Your veterinarian will usually test for heartworm during your dog's yearly check-up. A dog with heartworm infestation may show no symptoms at first, but as it progresses it can be fatal. Dogs can develop a cough (including coughing up blood), become exhausted from exercise, faint, and have severe weight loss.
Once a dog is infested with heartworm, multiple injections of medication given over a course of several months are needed to kill the parasite. The dog will need complete rest during the treatment period in order to prevent dangerous complications from the dying worms.
Fortunately, heartworm disease is easy to prevent. Any number of proven, safe preventions exist, which are used to prevent heartworms and several intestinal parasites when administered on a monthly basis.
If a mosquito bites an infected dog, the parasite can then produce larvae inside the mosquito, and although it is rare, these can be transmitted to humans. In humans, the parasite most often causes lung lesions. Preventing the disease in your pets can help protect you, as well.

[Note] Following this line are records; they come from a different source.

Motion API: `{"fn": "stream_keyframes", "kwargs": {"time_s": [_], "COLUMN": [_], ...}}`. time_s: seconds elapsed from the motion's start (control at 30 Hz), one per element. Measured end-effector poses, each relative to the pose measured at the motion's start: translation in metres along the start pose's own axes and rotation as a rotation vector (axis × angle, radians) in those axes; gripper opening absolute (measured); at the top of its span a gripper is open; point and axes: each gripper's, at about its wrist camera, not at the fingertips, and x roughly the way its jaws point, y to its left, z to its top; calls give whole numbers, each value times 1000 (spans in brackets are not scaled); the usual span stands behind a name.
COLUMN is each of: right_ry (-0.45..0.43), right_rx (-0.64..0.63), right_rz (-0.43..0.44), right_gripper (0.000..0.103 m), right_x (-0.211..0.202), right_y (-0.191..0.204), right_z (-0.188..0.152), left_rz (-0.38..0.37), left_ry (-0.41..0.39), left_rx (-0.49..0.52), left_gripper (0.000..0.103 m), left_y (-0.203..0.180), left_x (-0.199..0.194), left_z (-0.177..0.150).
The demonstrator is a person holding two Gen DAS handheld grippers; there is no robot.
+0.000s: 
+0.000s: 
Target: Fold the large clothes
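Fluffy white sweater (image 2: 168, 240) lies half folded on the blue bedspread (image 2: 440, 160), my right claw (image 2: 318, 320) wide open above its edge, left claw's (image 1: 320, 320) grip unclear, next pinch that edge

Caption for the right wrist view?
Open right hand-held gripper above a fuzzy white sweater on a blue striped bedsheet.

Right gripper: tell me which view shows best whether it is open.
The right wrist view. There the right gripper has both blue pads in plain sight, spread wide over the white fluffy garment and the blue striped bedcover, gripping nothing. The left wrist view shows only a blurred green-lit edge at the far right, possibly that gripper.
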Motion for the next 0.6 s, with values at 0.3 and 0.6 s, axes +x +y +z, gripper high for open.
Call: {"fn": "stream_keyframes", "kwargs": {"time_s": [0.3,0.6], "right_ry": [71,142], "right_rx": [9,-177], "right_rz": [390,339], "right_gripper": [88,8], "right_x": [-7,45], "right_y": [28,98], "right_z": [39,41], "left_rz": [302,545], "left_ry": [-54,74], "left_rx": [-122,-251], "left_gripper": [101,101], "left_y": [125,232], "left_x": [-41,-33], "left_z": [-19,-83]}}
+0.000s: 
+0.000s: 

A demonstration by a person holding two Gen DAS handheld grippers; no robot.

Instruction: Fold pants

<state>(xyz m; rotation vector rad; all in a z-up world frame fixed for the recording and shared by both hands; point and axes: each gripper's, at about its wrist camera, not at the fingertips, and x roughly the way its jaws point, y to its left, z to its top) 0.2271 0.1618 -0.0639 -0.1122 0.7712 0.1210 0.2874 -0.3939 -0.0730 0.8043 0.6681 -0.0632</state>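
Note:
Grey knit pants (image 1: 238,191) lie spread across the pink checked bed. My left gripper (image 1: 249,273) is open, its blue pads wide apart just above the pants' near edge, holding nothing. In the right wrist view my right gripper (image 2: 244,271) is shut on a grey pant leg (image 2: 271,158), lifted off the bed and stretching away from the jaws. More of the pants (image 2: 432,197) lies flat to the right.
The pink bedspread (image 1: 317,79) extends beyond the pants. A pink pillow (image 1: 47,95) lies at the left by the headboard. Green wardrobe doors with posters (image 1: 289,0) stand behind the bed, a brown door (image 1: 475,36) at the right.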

How to Prevent Parasites in Dogs
- Annual veterinary visits: Preventive care and regular fecal exams are helpful to catch the infestation in its early stages.
- Keep your pet on flea/tick/ and heartworm prevention year-round: Ask your veterinarian which parasites are a problem in your area. There are parts of the country where certain internal parasites are less of a concern and others where year-round prevention is imperative. Your veterinarian will be able to tell you what to watch for according to your geographic location, how these parasites can be transmitted to your pet and prescribe the most appropriate preventive products.
- Clean up after your dog: Pick up your dog’s feces promptly to reduce the risk of environmental contamination. Protect hands while cleaning up the feces and wash hands afterwards.